Avam Kamarası AB'den çıkışa veto hakkını koruyor
Britanya Parlamentosu, Brexit müzakerelerinin sonucunu oylama hakkını aldı. Parlamenterlerin çoğunluğu çarşamba günü yapılan oylamada hükümetin iradesinin aksine, AB'den çıkış yasasının değiştirilmesini istedi. Bu gelişme, May için acı bir yenilgi mi? Yoksa Britanya başbakanı bu durum karşısında rahatladı mı?
Yumuşak Brexit olasılığı arttı
Avam Kamarası'ndaki son yenilgi, kulağa çelişkili gelse de Brexit müzakerelerinde May'in elini güçlendirecektir, diyor The Times:
“Theresa May'in başından beri AB'den düzenli bir çıkış arzuladığını varsayalım.
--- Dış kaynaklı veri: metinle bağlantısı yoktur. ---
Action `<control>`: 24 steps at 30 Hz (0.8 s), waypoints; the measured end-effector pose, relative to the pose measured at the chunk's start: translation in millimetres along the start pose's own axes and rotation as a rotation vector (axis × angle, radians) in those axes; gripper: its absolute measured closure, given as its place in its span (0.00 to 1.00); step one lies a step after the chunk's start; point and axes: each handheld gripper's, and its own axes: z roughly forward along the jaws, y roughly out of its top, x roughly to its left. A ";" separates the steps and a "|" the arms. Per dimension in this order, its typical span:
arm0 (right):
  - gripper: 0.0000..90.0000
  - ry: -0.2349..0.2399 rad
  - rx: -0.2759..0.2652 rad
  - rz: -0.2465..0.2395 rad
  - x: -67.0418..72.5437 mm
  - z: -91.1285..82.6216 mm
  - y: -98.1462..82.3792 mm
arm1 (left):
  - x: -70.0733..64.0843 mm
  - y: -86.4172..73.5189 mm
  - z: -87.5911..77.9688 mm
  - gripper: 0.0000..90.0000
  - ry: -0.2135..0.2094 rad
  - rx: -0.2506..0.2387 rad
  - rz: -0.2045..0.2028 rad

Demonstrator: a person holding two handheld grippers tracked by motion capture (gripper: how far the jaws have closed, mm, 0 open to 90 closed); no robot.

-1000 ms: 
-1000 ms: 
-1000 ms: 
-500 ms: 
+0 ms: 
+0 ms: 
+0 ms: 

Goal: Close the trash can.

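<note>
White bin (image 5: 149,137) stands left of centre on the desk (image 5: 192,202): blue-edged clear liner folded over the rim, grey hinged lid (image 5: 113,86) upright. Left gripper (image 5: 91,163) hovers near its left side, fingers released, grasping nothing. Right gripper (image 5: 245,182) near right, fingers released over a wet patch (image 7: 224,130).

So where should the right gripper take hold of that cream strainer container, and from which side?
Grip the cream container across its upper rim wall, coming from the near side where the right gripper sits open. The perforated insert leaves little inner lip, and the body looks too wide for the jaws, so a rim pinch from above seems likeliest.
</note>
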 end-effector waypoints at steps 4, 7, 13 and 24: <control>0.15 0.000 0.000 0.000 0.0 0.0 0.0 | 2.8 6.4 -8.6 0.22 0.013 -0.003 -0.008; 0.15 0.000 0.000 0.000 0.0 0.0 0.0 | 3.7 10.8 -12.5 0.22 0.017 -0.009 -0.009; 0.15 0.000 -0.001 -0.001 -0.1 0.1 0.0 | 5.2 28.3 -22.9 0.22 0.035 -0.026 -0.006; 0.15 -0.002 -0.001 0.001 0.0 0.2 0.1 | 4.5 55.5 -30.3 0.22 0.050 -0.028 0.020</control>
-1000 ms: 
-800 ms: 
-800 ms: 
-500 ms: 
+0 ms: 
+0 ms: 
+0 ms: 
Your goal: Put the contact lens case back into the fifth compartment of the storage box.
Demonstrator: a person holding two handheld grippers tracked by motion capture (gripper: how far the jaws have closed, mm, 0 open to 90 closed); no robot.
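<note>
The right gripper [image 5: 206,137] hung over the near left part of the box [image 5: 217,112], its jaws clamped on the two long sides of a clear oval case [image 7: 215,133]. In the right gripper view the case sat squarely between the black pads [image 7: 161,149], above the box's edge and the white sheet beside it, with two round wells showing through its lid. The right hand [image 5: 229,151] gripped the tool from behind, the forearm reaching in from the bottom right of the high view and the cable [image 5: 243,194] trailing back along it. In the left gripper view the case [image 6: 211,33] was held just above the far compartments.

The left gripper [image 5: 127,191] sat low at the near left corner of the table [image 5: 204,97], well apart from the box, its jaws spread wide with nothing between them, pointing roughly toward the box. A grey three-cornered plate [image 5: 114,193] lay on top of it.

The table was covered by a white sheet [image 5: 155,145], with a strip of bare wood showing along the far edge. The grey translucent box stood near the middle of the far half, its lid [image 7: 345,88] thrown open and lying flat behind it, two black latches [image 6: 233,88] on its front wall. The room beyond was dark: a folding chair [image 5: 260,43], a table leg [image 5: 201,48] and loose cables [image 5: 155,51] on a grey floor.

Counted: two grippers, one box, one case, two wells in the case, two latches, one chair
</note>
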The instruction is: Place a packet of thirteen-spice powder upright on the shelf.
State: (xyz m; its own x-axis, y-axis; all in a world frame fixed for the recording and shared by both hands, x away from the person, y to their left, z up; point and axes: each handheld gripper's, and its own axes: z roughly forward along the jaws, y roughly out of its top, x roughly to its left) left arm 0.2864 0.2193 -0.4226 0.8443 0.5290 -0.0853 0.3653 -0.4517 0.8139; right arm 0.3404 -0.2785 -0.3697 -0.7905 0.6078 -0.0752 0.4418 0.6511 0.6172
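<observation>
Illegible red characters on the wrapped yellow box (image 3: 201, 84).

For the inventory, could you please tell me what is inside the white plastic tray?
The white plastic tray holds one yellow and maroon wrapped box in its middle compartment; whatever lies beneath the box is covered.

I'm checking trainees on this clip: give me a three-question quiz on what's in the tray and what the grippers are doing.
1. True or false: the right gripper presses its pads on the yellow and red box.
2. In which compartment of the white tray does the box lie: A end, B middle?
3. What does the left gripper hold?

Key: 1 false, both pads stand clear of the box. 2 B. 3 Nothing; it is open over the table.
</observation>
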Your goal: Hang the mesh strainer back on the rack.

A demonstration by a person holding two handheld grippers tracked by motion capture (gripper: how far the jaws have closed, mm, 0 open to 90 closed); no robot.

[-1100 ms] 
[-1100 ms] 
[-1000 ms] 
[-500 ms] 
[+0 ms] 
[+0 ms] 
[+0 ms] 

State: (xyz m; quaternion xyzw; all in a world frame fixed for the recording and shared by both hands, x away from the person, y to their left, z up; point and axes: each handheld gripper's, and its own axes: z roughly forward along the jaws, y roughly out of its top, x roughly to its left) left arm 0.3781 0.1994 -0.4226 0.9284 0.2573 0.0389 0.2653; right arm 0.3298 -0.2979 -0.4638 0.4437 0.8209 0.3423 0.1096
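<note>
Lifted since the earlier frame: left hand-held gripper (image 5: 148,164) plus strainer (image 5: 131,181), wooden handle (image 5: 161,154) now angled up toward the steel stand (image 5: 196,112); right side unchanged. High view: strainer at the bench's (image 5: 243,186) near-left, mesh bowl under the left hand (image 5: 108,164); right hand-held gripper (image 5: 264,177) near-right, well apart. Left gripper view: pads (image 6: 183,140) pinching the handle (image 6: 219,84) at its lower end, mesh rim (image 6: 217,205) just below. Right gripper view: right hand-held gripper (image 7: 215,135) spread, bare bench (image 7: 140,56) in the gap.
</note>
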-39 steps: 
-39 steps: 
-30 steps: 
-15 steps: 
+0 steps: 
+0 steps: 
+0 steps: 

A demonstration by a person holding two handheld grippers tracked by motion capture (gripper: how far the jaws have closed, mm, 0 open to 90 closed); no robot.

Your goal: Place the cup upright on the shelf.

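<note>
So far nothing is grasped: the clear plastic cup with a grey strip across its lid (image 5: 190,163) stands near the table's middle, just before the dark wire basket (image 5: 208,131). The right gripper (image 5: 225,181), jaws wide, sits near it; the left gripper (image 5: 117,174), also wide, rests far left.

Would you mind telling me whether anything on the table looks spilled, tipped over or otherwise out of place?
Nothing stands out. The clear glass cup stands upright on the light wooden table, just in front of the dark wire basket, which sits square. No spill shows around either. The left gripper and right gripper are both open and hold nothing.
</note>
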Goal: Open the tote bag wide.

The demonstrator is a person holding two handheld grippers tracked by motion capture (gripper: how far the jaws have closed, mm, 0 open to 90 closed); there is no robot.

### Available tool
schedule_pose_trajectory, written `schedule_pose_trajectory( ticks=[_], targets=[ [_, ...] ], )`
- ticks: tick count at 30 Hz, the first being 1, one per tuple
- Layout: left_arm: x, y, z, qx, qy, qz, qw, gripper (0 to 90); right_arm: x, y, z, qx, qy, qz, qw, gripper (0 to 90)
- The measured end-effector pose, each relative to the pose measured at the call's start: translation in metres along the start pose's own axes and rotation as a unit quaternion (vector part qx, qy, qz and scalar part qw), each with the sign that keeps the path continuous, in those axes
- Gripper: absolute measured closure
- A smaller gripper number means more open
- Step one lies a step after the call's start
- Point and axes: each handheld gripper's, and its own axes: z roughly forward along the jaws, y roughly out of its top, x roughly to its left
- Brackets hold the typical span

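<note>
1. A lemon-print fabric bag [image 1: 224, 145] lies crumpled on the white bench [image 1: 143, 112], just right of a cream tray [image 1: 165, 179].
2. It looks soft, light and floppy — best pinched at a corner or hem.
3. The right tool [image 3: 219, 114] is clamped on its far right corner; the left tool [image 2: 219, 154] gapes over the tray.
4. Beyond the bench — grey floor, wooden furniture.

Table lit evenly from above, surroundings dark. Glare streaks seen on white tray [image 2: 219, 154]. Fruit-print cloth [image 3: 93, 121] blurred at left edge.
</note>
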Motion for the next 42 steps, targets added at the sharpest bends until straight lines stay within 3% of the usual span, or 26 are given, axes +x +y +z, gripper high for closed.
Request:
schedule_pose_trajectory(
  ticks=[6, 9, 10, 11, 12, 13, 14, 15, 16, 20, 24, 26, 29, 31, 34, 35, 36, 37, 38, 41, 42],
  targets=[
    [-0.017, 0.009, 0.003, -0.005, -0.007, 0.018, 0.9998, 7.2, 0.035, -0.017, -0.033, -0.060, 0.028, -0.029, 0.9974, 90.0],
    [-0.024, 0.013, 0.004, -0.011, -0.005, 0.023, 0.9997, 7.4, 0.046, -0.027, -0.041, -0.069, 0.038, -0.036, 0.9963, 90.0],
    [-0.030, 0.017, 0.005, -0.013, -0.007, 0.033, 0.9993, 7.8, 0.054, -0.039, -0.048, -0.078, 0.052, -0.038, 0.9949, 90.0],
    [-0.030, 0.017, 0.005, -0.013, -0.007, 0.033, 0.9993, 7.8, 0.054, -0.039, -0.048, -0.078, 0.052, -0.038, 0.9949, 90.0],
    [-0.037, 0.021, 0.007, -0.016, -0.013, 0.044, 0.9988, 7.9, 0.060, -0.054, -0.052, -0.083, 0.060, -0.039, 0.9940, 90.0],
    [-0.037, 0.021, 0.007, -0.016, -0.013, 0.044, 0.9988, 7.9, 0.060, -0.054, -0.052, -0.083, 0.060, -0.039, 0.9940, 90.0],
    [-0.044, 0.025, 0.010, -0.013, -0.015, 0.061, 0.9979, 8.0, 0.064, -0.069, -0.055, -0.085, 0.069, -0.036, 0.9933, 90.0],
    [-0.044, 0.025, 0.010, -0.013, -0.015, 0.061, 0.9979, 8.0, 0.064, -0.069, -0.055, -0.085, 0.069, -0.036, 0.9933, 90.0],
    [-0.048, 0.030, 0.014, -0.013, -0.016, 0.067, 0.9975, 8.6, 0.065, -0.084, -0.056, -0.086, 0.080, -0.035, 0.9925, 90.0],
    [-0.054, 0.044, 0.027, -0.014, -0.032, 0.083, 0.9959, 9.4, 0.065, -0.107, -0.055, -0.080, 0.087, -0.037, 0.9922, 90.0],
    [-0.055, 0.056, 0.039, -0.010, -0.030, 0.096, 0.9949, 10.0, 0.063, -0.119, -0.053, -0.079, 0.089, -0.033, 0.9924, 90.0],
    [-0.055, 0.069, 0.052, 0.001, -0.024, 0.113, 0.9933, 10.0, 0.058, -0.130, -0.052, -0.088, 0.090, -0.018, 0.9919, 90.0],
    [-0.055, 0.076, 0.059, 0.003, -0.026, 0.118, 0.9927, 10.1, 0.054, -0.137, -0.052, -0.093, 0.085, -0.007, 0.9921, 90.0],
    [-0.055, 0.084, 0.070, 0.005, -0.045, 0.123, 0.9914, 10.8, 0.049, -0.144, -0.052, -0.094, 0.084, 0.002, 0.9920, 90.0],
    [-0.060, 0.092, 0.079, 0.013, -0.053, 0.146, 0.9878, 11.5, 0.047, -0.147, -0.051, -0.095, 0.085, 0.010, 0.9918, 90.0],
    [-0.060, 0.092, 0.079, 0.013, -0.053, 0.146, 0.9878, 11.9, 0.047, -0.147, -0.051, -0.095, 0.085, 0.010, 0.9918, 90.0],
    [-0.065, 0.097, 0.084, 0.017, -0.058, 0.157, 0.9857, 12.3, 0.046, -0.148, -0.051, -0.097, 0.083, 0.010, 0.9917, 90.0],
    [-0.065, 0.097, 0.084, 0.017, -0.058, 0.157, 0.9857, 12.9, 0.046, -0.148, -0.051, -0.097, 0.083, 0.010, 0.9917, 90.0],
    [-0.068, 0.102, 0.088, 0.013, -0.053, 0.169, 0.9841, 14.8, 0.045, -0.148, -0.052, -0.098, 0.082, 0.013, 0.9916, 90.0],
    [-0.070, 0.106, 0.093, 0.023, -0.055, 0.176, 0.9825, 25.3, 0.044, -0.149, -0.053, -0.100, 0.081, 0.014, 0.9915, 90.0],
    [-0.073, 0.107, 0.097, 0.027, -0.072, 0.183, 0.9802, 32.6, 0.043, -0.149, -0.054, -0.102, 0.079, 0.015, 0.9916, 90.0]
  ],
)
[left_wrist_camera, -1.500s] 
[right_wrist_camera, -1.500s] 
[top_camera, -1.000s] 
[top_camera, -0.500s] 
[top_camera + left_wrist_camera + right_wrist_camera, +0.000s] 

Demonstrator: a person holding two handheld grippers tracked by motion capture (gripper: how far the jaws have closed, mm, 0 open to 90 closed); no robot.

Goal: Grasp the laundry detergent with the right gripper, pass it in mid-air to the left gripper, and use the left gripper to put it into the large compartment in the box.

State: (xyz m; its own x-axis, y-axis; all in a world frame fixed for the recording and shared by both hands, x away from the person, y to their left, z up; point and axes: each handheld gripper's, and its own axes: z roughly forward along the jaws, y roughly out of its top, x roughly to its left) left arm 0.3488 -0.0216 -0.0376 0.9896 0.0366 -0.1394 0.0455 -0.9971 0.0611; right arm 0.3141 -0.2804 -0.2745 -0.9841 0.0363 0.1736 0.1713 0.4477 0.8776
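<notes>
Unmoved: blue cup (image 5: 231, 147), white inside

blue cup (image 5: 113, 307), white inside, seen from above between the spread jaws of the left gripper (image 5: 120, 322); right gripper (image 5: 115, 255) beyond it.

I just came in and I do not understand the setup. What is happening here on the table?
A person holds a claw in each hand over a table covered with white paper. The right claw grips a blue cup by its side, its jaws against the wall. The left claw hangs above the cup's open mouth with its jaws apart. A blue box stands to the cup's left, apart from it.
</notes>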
Buna belki kimse inanmıyor ama gerçeğin bu olduğuna kuşku yok. Bu düzenli çıkışla AB üyeliğinin getirdiği avantajların mümkün olduğunca çoğu muhafaza edilmek isteniyor. May'in yaklaşımı buysa AB'den çıkış sözleşmesinin parlamento onayına tabi olması başbakanın imdadına koşacaktır. Parlamento oylamasını kaybetme tehlikesi, May'in müzakere tutumunun bir parçası haline geliyor. Ve tıpkı İrlanda sınır meselesindeki muğlak uzlaşmada olduğu gibi, May'i daha yumuşak, taviz verici bir duruşa çekecektir.”
Brexit hakkında son söz söylenmedi
May'in oylamada aldığı yenilgi, Brexit'in ne olacağının hala belli olmadığının göstergesi, diyor Upsala Nya Tidning:
“Parlamentonun bu sözleşme konusunda görüş bildirmesi ilkesel olarak son derece doğal. ... Ancak siyasi açıdan bakıldığında çarşamba günkü oylamanın Theresa May hükümeti için ciddi anlamda bir fiyasko olduğu söylenebilir. ... Oylamanın tekrarlanması söz konusu olabilir. 'Yumuşak' bir çıkış -hatta ideal koşullar altında ülkenin AB içinde kalmasını- isteyenler burada gövde gösterisi yaptı. Günümüzde büyük olasılıkla seçmenin çoğunluğu AB'den ayrılmaya karşı çıkacaktır. Bu hem Büyük Britanya hem de Avrupa Birliği için en iyi senaryo olacaktır. Brexit hakkında son sözün hala söylenmediği aşikar.”
Britanyalılar nihayet birbirleriyle konuşuyor
Financial Times, Büyük Britanya'nın AB'yle ilişkileri hakkında tarafsız bir tartışmanın ülkede nihayet başlamasından memnun:
“Brexit referandumu öncesinde gerekli olan AB'den çıkışa ilişkin tartışma, bir anlamda şimdi yürütülüyor. Günümüzde çok daha fazla sayıda insan, Büyük Britanya'nın çıkmaya karar verdiği siyasi yapı ve bu yapıyla kurulan ilişkinin niteliği hakkında çok daha fazla bilgi sahibi. ... Brexit'in gerçekleştirilecek olması, birçok insanda düş kırıklığı yaratıyor. Ancak parlamentonun yeniden canlandırılması ve Britanya'nın dünyadaki konumunun kamuyounda daha iyi anlaşılması, beklenen tüm zorluklara karşın geleceğe umutla bakılabilmesini sağlıyor.”
Milletvekillerinin seçim hakkı yok
Brexit müzakerelerinin ardından Avam Kamarası bir açmazla karşı karşıya kalacak, diyor The Daily Telegraph:
“Milletvekilleri ya AB'den çıkışa ilişkin mutabakatı hükümetin önlerine koyduğu şekliyle oylayacak ... ya da mutabakatı tamamen reddedecek. Ancak böyle bir durumda Büyük Britanya Avrupa Birliği'ni düzensiz ve herhangi bir geçiş evresi olmadan terk etmek zorunda kalacaktır. Bunun diğer bir anlamıysa, yakın gelecekte AB ile herhangi bir ticaret anlaşmasının da olamayacağı. Brexit sırasında veto hakkı yönünde oy kullanan milletvekillerinin mutlaka önlemek istedikleri senaryo tam da buydu işte.”